Task to carry out:
Find each line below containing the word "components" and copy it.

Collected data entries

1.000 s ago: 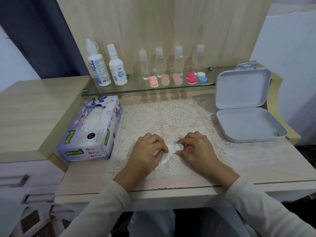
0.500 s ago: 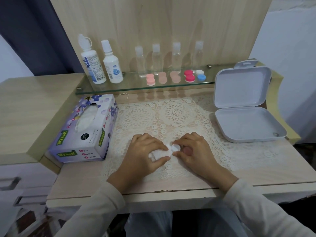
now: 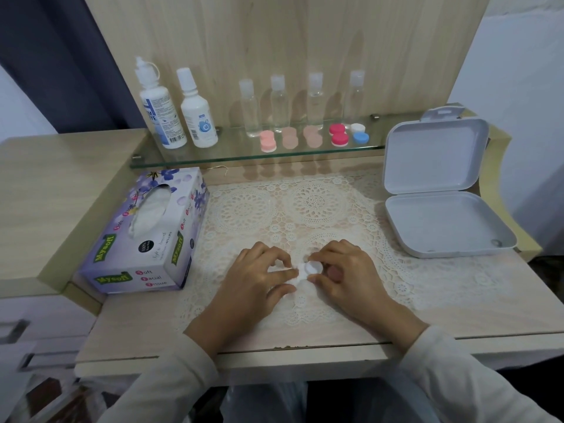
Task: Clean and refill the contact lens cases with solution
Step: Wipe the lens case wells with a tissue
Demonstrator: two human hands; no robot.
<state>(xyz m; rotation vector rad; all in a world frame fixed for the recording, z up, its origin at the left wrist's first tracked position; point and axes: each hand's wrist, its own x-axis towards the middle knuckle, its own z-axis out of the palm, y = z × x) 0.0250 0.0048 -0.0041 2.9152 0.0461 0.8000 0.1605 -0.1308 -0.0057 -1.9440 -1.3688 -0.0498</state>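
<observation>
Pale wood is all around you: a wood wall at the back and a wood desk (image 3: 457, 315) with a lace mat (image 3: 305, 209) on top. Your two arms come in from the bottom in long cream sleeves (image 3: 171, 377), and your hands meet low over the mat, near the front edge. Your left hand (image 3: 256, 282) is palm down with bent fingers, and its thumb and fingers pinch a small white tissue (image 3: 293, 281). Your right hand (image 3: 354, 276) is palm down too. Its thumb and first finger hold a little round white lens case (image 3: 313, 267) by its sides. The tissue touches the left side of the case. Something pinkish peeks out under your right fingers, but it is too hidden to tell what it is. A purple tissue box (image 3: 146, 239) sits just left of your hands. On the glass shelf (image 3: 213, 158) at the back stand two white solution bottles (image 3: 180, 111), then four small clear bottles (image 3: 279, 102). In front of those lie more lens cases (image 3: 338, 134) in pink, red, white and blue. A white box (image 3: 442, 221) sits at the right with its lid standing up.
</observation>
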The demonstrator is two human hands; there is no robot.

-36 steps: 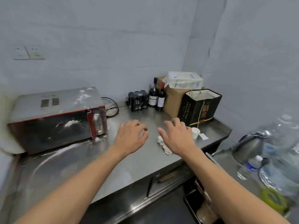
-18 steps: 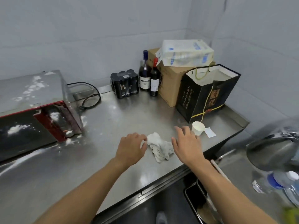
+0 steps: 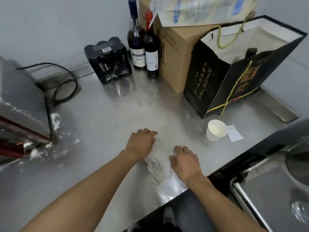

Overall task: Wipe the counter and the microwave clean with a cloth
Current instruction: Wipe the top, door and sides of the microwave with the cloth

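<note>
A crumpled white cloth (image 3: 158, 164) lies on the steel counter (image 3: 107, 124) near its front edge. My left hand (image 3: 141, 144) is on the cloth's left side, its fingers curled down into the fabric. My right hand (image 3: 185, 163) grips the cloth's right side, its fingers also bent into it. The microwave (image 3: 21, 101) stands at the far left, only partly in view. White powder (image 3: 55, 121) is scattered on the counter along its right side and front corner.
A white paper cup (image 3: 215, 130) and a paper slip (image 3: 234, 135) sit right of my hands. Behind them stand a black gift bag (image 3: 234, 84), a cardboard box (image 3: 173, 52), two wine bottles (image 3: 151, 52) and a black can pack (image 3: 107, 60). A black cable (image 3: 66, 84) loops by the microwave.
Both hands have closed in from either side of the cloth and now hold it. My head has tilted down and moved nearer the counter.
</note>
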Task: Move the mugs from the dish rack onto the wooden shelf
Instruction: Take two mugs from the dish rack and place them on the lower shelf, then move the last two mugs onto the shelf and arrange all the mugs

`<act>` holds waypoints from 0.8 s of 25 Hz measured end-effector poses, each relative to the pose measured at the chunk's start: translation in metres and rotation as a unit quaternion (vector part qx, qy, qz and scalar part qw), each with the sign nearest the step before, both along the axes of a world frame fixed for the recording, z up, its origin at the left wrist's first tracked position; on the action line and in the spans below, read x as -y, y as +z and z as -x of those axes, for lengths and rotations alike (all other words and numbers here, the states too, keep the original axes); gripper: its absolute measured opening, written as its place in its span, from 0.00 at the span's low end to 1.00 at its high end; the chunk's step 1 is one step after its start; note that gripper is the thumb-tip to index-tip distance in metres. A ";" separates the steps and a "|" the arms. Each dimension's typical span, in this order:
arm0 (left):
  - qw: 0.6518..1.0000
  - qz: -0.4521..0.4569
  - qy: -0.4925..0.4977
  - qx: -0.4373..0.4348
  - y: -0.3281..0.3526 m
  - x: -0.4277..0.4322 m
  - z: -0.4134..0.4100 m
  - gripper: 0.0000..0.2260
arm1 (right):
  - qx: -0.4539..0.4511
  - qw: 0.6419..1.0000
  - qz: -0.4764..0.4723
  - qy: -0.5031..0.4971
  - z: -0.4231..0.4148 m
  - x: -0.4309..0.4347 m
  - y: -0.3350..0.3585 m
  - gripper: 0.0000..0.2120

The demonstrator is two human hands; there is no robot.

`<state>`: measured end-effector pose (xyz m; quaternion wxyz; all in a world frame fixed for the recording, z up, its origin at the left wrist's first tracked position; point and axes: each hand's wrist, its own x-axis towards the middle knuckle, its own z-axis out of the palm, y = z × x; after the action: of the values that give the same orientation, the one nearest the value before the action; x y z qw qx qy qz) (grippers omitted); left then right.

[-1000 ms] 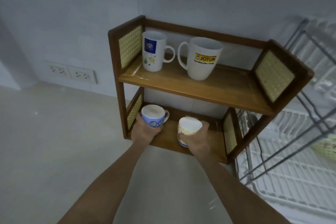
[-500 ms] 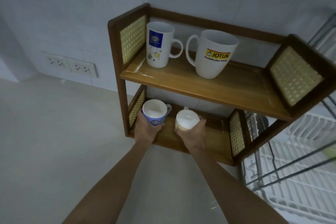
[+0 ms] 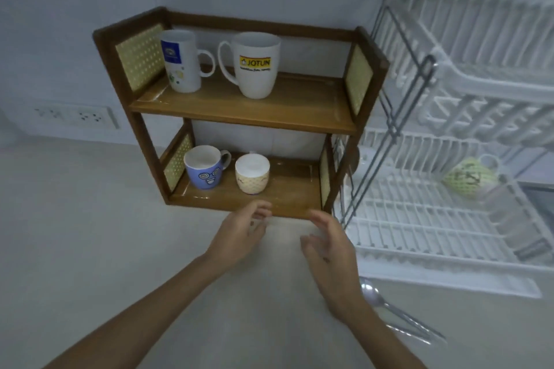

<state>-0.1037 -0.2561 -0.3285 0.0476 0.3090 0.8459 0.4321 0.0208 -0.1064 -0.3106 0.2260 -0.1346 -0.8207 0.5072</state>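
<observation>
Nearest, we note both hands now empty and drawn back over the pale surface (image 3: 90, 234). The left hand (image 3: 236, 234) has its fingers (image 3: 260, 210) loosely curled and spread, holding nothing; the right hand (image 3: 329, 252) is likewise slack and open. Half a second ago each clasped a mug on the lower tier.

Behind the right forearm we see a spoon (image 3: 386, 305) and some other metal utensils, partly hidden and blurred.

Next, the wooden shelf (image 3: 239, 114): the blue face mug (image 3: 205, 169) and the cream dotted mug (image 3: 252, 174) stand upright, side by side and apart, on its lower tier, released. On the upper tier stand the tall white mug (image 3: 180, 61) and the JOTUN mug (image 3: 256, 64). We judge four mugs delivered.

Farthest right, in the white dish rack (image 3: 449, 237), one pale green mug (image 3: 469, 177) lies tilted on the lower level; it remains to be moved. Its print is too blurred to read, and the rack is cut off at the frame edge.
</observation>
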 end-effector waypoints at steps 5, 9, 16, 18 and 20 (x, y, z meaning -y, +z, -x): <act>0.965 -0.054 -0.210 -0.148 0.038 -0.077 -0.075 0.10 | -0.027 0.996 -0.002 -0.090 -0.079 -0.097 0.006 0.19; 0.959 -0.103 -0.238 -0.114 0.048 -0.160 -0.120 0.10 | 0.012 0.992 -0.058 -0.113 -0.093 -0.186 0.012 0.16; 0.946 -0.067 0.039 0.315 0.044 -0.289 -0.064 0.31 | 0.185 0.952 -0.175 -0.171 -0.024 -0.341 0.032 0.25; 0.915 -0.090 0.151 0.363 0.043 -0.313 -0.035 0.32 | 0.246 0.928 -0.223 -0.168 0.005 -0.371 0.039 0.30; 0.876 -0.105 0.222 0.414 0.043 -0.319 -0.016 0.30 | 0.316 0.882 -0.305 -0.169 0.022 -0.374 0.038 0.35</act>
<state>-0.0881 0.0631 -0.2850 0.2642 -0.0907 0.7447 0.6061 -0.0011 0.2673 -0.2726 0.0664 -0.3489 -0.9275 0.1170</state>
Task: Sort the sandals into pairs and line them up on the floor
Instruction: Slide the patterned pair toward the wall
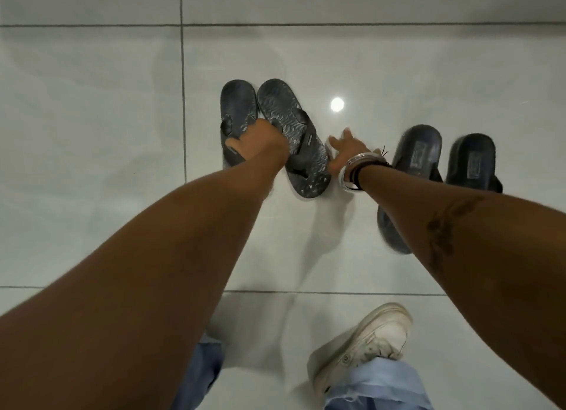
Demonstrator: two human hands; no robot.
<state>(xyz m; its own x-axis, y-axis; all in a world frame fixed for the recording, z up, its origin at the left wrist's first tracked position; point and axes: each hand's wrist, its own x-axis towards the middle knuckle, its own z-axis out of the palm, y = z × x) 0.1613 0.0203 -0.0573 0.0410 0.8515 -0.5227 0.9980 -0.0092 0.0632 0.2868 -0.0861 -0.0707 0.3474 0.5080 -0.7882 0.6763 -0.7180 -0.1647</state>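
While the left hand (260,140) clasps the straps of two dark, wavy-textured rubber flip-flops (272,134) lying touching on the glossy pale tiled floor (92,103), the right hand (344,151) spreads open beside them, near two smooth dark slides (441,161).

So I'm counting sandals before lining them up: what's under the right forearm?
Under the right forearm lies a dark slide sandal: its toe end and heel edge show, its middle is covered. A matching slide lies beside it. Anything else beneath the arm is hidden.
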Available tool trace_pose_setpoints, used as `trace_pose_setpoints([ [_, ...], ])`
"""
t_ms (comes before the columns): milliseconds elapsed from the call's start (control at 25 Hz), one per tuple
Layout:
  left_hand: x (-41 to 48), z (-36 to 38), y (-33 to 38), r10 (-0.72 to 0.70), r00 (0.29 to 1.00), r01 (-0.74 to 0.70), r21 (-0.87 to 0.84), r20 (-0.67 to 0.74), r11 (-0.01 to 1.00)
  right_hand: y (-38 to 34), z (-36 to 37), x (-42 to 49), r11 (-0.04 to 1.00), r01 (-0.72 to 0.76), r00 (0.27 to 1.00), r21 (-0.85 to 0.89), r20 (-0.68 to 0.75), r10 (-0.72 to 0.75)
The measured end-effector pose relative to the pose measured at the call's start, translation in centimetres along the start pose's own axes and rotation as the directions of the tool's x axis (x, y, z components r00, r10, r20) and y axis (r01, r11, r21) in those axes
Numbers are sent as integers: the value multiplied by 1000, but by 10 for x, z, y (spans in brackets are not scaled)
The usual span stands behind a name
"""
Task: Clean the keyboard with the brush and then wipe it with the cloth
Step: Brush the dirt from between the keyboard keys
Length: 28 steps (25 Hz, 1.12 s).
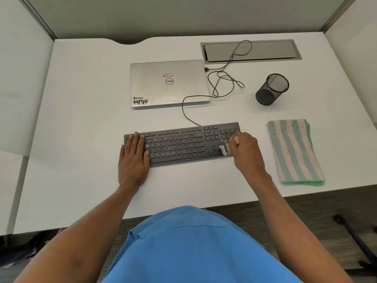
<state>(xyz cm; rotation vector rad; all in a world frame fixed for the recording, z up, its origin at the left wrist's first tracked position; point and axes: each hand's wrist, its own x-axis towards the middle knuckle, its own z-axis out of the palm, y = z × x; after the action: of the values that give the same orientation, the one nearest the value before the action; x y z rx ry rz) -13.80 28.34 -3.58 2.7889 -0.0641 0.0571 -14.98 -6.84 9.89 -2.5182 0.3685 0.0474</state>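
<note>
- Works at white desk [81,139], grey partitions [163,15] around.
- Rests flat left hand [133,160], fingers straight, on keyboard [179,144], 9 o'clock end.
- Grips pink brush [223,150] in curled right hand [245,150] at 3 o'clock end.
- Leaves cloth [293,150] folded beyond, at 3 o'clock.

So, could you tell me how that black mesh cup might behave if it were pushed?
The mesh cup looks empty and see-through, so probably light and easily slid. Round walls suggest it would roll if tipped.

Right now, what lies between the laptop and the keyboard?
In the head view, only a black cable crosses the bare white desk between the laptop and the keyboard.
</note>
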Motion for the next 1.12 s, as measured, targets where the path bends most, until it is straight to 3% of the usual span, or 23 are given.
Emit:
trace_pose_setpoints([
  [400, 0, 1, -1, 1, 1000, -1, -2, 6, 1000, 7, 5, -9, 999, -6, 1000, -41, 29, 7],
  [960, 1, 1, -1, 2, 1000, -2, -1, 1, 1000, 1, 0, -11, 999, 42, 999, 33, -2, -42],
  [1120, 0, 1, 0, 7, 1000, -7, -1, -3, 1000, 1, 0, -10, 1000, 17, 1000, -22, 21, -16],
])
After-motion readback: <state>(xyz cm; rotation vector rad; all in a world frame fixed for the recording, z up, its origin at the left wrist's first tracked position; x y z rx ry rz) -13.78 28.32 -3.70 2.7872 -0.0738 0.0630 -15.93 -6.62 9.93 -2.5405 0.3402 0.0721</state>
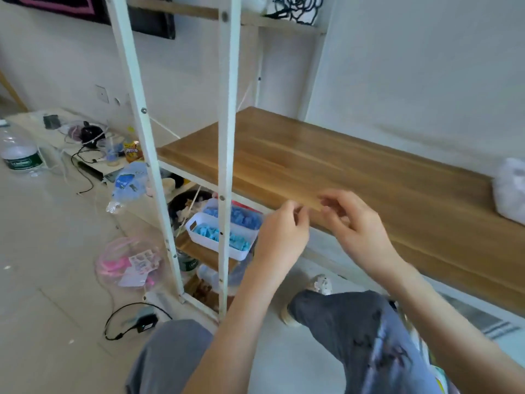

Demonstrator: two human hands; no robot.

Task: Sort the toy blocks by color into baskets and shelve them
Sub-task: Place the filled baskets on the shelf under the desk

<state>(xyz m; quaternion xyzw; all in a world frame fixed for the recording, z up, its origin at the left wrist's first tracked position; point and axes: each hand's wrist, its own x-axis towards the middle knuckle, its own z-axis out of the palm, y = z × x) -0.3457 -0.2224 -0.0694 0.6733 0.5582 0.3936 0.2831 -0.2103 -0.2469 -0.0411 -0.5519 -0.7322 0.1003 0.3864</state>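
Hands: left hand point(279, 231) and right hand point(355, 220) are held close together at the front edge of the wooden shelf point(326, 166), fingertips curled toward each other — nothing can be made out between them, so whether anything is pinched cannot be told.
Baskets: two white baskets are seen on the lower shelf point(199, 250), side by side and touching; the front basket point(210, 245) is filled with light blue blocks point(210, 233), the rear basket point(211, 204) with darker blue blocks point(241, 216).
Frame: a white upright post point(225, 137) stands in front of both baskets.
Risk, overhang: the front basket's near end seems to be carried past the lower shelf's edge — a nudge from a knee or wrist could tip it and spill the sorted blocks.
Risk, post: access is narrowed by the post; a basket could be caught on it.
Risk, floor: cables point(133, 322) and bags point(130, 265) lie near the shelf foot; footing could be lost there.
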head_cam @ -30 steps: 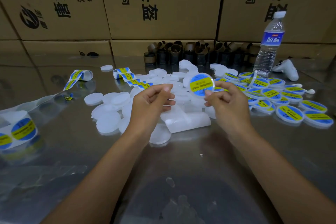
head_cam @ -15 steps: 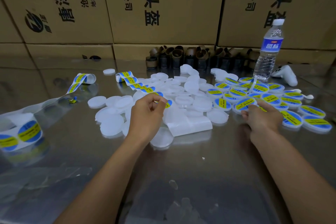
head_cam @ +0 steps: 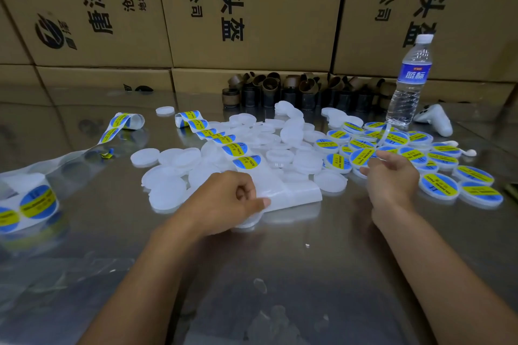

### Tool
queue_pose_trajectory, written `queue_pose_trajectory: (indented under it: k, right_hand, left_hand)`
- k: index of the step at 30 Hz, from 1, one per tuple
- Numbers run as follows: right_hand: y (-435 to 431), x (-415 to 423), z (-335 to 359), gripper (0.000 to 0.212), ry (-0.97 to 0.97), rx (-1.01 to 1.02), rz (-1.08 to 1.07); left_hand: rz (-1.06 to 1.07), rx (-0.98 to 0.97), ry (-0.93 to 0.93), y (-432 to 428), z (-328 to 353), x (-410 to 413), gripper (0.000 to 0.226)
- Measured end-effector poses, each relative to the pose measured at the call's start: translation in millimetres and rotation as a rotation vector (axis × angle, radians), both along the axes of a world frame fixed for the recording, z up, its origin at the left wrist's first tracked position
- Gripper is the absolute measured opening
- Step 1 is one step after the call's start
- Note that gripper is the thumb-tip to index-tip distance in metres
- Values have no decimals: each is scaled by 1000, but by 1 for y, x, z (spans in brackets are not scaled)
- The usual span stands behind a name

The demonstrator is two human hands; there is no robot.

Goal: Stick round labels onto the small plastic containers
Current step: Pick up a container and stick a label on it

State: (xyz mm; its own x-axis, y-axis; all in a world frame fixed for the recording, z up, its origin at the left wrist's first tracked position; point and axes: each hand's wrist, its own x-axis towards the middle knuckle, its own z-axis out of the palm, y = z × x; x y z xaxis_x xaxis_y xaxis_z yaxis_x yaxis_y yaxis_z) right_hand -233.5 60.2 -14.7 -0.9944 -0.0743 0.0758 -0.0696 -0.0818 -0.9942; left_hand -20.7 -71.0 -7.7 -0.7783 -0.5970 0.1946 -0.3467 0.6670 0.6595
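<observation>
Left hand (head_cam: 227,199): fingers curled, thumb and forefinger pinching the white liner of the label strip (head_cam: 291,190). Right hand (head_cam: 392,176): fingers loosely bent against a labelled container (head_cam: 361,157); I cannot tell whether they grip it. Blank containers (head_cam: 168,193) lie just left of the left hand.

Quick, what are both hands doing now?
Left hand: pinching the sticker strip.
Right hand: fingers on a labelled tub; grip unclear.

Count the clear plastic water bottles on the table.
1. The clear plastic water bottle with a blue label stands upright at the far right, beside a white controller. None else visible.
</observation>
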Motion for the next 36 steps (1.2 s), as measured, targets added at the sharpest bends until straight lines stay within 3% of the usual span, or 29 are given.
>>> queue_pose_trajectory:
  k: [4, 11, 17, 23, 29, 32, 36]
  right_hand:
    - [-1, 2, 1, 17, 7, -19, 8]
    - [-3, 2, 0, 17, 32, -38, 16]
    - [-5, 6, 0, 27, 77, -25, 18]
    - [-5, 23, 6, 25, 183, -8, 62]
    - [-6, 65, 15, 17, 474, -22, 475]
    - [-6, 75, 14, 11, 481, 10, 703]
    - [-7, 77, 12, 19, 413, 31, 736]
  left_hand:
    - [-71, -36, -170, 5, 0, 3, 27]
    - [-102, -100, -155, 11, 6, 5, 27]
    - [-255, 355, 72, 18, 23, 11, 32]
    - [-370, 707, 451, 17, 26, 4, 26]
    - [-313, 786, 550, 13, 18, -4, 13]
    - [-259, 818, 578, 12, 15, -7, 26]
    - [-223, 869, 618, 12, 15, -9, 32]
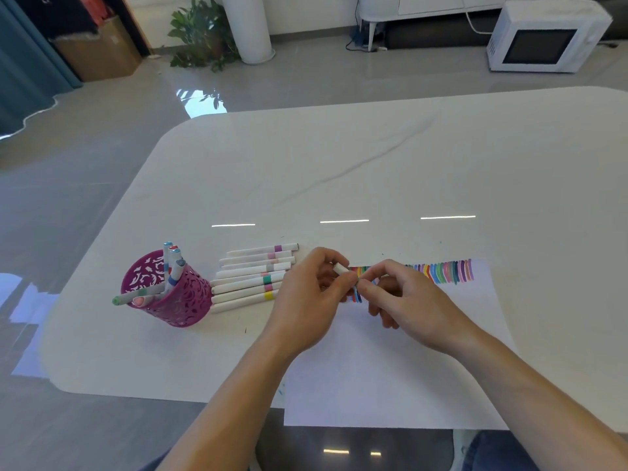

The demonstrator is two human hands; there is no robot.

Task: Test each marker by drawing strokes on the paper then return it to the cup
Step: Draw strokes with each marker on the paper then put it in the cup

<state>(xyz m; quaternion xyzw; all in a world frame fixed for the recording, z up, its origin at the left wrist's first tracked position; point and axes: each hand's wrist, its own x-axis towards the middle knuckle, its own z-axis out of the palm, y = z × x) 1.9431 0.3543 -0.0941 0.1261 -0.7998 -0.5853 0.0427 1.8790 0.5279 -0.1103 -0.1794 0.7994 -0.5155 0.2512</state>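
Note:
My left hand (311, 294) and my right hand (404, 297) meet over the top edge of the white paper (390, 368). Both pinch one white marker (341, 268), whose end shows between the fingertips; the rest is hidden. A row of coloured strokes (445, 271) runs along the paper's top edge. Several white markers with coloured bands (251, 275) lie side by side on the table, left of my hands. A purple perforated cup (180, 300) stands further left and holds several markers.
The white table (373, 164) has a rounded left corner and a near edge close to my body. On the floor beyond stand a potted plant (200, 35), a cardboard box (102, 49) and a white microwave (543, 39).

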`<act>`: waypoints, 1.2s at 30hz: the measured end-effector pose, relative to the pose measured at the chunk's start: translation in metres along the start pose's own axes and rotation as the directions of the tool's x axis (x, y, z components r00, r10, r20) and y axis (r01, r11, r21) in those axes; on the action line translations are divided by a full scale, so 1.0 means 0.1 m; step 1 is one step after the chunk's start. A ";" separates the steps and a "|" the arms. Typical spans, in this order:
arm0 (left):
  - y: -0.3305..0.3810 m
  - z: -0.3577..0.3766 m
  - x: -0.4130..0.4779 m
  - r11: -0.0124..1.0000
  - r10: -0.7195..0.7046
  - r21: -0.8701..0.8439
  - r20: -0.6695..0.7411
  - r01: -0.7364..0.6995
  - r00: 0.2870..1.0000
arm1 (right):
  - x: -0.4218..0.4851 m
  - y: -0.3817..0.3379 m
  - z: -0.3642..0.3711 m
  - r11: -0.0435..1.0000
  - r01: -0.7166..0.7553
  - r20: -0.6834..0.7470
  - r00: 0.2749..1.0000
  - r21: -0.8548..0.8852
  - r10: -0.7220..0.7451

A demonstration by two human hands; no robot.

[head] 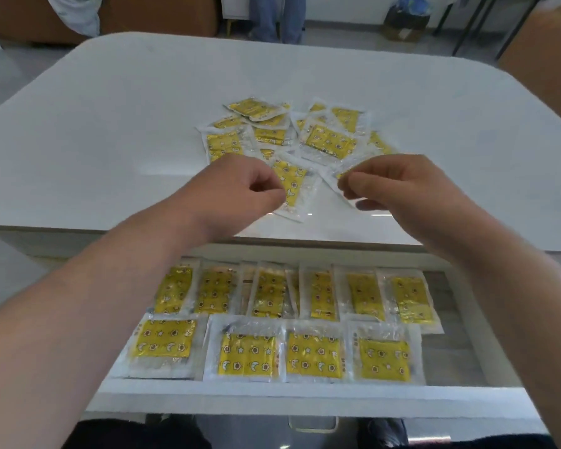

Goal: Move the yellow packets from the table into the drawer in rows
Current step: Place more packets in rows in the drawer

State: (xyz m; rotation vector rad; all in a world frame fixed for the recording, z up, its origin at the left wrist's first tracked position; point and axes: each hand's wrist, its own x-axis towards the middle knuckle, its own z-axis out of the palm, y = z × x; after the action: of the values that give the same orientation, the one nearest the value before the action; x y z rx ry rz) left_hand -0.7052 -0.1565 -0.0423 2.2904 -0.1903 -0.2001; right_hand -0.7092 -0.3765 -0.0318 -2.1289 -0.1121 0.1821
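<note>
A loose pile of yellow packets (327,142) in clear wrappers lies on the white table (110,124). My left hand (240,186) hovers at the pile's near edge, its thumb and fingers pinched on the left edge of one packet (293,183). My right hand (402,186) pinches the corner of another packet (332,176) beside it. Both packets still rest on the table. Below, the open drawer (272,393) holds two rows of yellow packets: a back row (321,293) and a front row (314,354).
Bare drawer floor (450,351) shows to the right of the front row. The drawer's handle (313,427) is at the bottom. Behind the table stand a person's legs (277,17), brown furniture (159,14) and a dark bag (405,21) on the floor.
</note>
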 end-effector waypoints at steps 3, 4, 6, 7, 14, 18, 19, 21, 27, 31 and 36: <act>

Result:
The measured end-effector pose relative to the pose measured at the call's start, translation in centimetres along the start pose's own axes and rotation as the directions of the tool's x axis (x, y, z components r00, r10, r20) and y axis (r01, r11, r21) in those axes
`<act>`: waypoints, 1.2s at 30hz: the measured end-effector pose, relative to the pose measured at the chunk's start: translation in metres along the start pose's own axes and rotation as the directions of the tool's x axis (x, y, z components r00, r10, r20) and y axis (r01, r11, r21) in those axes; on the action line translations are divided by a full scale, so 1.0 means 0.1 m; step 1 is one step after the chunk's start. A ";" separates the steps and a "|" the arms. Typical spans, in this order:

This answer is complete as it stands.